Nevertheless, on December 2, 1864, Ferrero was breveted major general for "bravery and meritorious services." He would serve throughout the Appomattox Campaign in early 1865.

==Postbellum==
With the surrender of Robert E. Lee at Appomattox on April 19, 1865, the subsequent dissolution of the Confederate state, and the collapse of organized Confederate resistance beyond a few small holdouts in the spring and summer, military operations began winding down and the Union army began the process of demobilization. Ferrero was discharged August 24, 1865 and returned home to New York City. He chose not to reopen his previous dance academy, but instead leased a building in a new location. Ferrero would turn it into a world-famed ballroom known as Apollo Hall on 31 West 28th Street on Broadway. In 1872, he terminated his lease and the building was converted into a theater.

Ferrero leased the ballroom of Tammany Hall for his academy and joined the Tammany Society, becoming socially active in Democratic political circles, although he never ran for office.

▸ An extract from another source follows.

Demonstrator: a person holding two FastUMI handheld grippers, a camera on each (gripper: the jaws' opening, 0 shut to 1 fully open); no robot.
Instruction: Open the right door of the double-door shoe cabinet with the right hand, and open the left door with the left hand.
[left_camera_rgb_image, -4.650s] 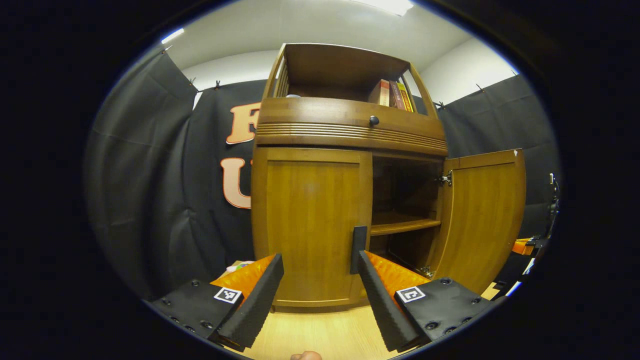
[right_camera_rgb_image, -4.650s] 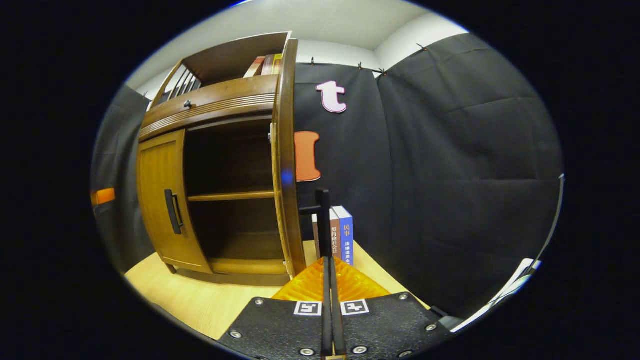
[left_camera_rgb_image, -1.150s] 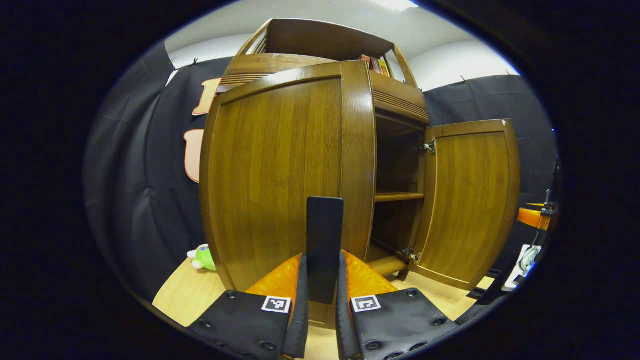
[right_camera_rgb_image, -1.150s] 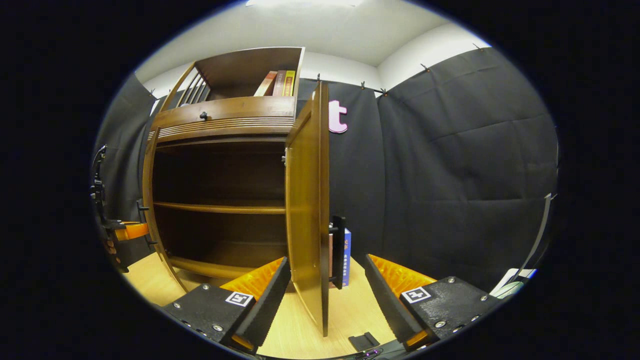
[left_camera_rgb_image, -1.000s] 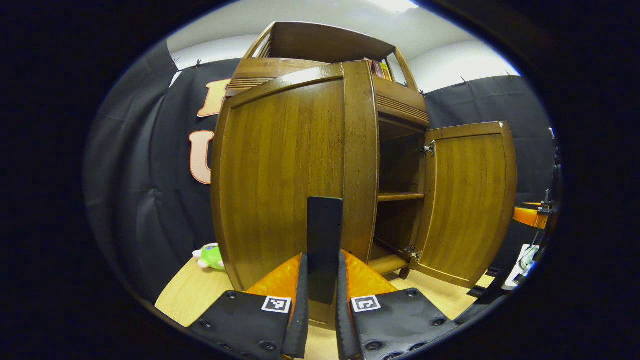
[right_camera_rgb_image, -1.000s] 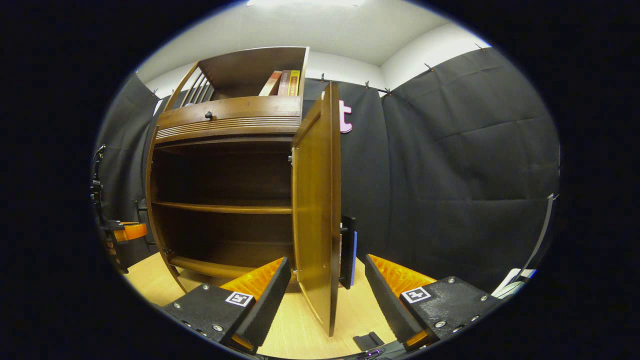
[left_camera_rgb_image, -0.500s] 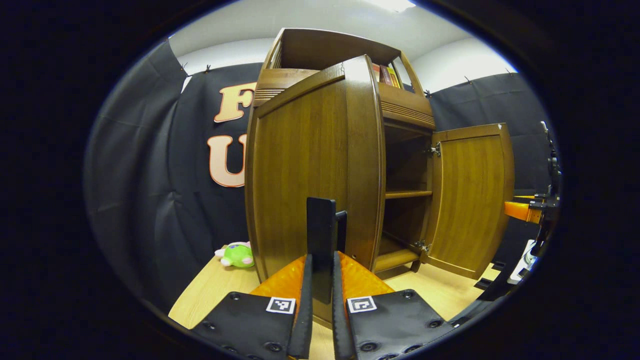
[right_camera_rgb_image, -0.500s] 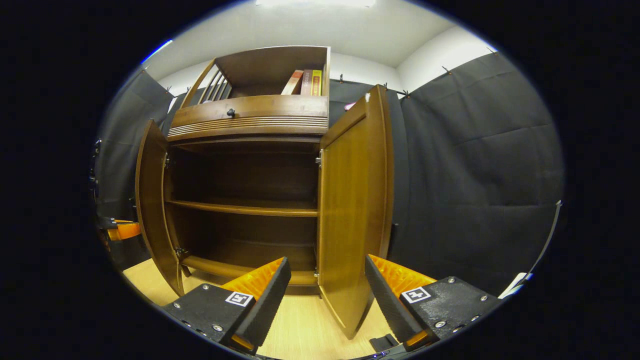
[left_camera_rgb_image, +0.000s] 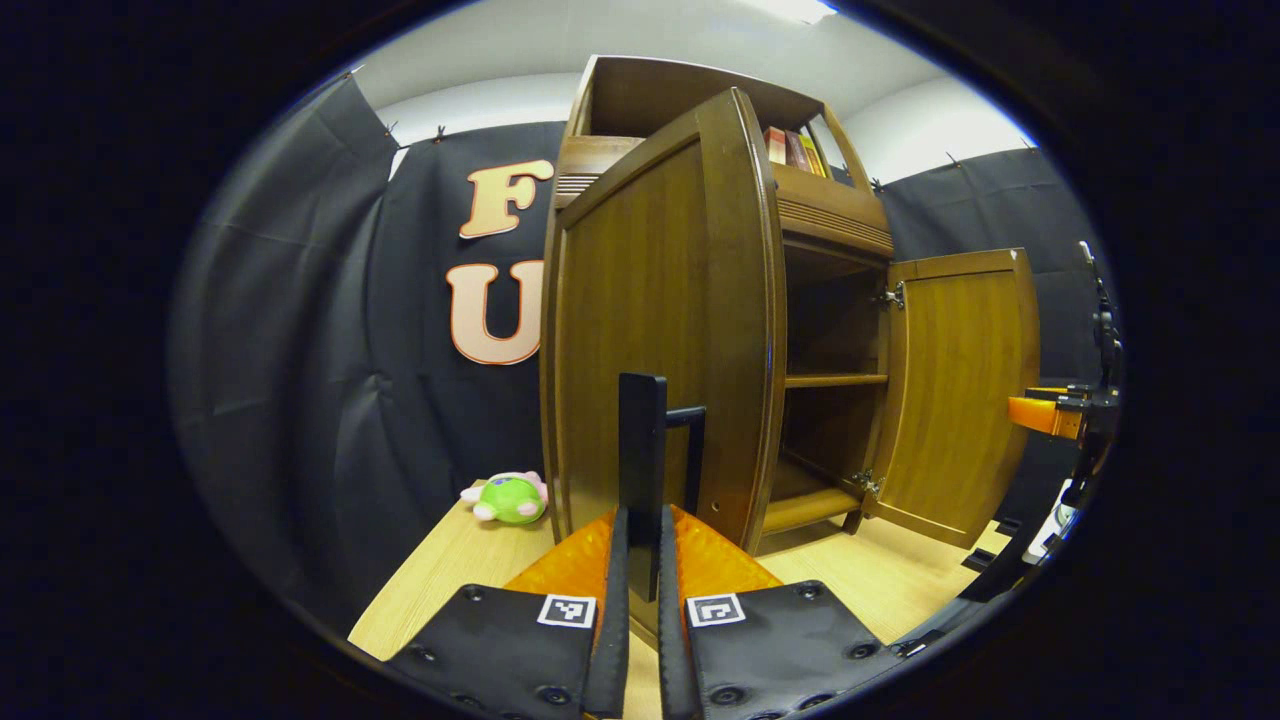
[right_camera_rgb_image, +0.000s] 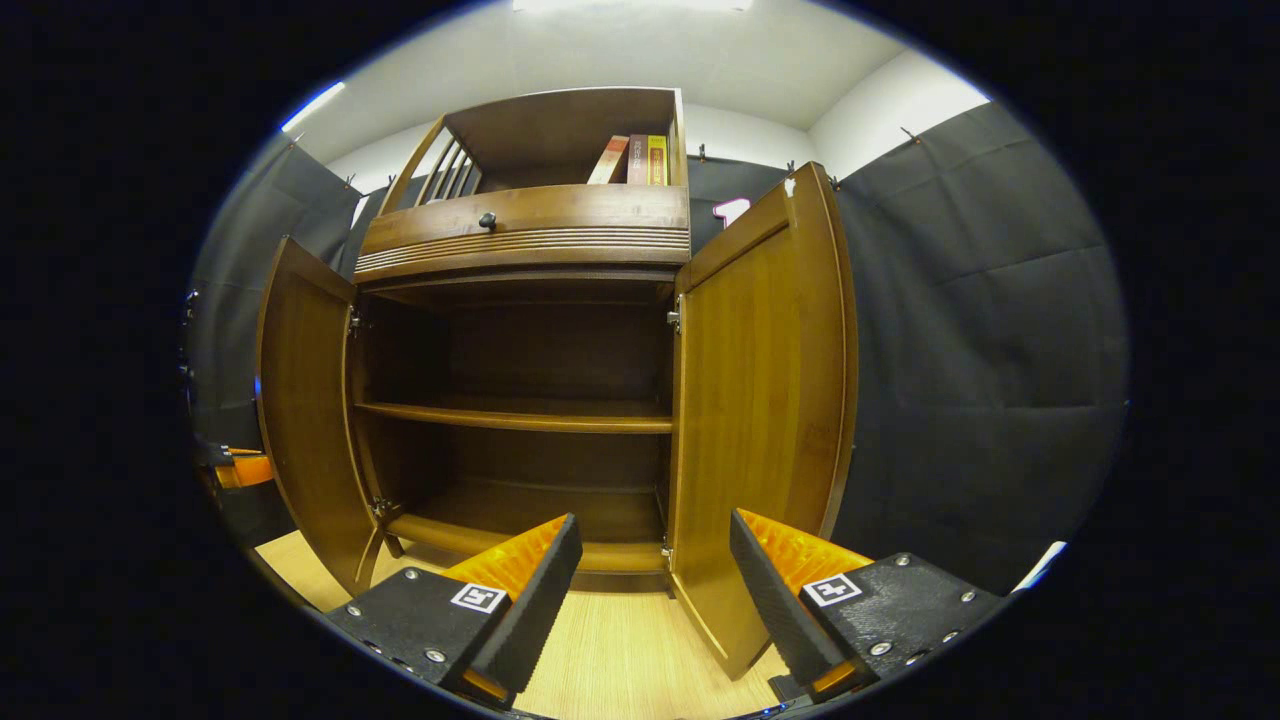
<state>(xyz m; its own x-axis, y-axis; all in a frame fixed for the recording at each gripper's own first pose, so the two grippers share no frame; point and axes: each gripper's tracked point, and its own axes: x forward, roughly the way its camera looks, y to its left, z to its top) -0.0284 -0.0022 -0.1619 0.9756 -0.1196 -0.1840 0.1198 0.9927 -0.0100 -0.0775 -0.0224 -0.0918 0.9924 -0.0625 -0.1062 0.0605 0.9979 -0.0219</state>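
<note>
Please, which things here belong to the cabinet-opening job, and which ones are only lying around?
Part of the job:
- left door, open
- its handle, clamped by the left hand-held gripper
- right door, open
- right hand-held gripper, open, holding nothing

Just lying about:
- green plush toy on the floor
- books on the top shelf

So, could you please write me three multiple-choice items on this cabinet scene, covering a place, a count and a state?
1. Where does the green plush toy lie?
A. on the inner shelf
B. on the floor left of the left door
C. on top of the cabinet

2. How many books stand in the top compartment?
A. one
B. three
C. six

3. What is the left gripper doing?
A. hanging open
B. gripping a book
C. clamping the door handle

Answers: 1 B, it lies beside the door; 2 B, three spines show; 3 C, both fingers press the handle.
</note>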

He was active in veterans affairs, including the Grand Army of the Republic and the Loyal Legion. He also joined the Freemasons. He published a second best-selling book, The History of Dancing, which remains in print today.

In January 1889, he leased the Lenox Lyceum in January 1889 and continued as one of the country's foremost dance instructors for another decade. He retired in May 1899 when he became ill with a variety of ailments that claimed his life by the end of that year.

Ferrero died in New York City and is buried in Green-Wood Cemetery, Brooklyn.

==Ferrero's books==
- The Art of Dancing Historically Illustrated to Which is Added a Few Hints on Etiquette ISBN 1-4179-0695-2.
- The History of Dancing ISBN 1-4179-0695-2.